* **About this task**: Without altering a single character, set down all of the data below.

* **Raw data**:

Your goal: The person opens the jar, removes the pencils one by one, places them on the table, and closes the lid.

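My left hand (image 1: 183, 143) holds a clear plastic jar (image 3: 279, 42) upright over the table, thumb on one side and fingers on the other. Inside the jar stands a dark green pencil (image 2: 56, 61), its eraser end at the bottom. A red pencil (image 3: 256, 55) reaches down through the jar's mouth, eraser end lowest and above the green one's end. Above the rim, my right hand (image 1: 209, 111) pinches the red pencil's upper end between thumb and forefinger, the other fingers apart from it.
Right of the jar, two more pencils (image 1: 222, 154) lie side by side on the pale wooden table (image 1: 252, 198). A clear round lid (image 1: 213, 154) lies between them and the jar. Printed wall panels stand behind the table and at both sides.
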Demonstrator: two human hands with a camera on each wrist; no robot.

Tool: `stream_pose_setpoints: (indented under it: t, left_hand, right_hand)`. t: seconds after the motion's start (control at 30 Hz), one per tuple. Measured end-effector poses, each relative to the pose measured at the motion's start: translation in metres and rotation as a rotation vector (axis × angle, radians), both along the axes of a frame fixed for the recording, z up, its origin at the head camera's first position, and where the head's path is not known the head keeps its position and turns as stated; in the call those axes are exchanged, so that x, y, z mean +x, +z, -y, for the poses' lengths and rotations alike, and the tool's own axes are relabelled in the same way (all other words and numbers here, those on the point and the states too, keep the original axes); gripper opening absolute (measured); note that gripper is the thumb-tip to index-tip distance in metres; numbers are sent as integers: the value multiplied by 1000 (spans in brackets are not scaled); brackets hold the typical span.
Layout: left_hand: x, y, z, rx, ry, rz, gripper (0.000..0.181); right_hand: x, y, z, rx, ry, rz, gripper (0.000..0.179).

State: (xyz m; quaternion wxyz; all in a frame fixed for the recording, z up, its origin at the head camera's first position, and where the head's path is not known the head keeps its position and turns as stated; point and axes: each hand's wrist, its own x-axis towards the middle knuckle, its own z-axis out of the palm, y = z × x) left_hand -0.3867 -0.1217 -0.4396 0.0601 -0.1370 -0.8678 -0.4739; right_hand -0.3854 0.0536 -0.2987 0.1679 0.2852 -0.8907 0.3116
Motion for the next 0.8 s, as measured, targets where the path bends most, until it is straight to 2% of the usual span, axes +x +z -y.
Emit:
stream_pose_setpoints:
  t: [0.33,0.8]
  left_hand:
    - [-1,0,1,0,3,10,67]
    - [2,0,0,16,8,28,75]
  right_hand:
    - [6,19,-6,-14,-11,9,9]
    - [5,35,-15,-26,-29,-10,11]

* **Response to the exercise**:
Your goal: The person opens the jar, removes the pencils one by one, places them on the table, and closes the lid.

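My left hand (image 1: 183, 143) holds a clear plastic jar (image 3: 279, 42) upright over the table, thumb on one side and fingers on the other. Inside the jar stands a dark green pencil (image 2: 56, 61), its eraser end at the bottom. A red pencil (image 3: 256, 55) reaches down through the jar's mouth, eraser end lowest and above the green one's end. Above the rim, my right hand (image 1: 209, 111) pinches the red pencil's upper end between thumb and forefinger, the other fingers apart from it.
Right of the jar, two more pencils (image 1: 222, 154) lie side by side on the pale wooden table (image 1: 252, 198). A clear round lid (image 1: 213, 154) lies between them and the jar. Printed wall panels stand behind the table and at both sides.
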Demonstrator: two human hands with a camera on each wrist; no robot.

Tool: `stream_pose_setpoints: (indented under it: t, left_hand, right_hand)`. t: seconds after the motion's start (control at 30 Hz), one per tuple. Measured end-effector poses, each relative to the pose measured at the motion's start: translation in metres and rotation as a rotation vector (axis × angle, radians), both along the axes of a frame fixed for the recording, z up, its origin at the head camera's first position, and where the head's path is not known the head keeps its position and turns as stated; in the call those axes are exchanged, so that x, y, z mean +x, +z, -y, for the poses' lengths and rotations alike, and the tool's own axes are relabelled in the same way (all other words and numbers here, those on the point and the states too, keep the original axes); gripper opening absolute (measured); note that gripper is the thumb-tip to index-tip distance in metres; numbers are sent as integers: the value multiplied by 1000 (spans in brackets are not scaled); brackets hold the typical span.
Layout: left_hand: x, y, z, rx, ry, rz, gripper (0.000..0.181); right_hand: x, y, z, rx, ry, rz, gripper (0.000..0.179).

State: (xyz m; quaternion wxyz; all in a frame fixed for the recording, z up, its origin at the head camera's first position, and where the head's path is not known the head keeps its position and turns as stated; point and axes: each hand's wrist, its own x-axis towards the middle knuckle, its own z-axis out of the palm, y = z × x) left_hand -0.3867 -0.1217 -0.4396 0.0601 -0.1370 -0.8678 -0.4739; right_hand -0.3854 0.0536 -0.2987 0.1679 0.2852 -0.8907 0.3116
Motion for the next 0.8 s, as measured, targets where the path bends most, until it is straight to 2% of the usual span, axes +x +z -y.
Emit:
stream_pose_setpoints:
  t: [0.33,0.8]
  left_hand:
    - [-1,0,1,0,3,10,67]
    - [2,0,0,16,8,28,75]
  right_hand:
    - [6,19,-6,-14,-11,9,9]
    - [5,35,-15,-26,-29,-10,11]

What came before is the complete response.